_WORK ORDER_: The lines to reproduce run from the one containing "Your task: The" to the end of the listing. Reproduce them exactly, both ends included, and nothing else.
━━━━━━━━━━━━━━━━━━━━━━━━━━━━━━
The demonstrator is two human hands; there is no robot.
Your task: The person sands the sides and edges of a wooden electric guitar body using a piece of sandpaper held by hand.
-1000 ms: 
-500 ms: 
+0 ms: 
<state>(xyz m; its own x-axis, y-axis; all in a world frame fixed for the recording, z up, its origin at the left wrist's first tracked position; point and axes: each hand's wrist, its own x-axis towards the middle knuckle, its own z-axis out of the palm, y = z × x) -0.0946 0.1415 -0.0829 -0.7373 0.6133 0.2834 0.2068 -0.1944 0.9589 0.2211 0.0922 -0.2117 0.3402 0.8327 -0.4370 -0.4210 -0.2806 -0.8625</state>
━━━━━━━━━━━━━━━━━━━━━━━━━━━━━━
_EXERCISE ANSWER_:
Your task: The person sands the sides and edges of a wooden electric guitar body using a piece of sandpaper held by hand.
-1000 ms: 
-500 ms: 
+0 ms: 
<state>(xyz m; its own x-axis, y-axis; all in a world frame fixed for the recording, z up, its origin at the left wrist's first tracked position; point and axes: each hand's wrist, its own x-axis towards the middle knuckle, its own z-axis out of the palm, y = z × x) -0.0946 0.1415 -0.0829 -0.7373 0.6133 0.2834 0.2068 -0.1944 0.9589 0.2211 0.0922 -0.2117 0.3402 0.8327 -0.4370 -0.4210 -0.2806 -0.8625</state>

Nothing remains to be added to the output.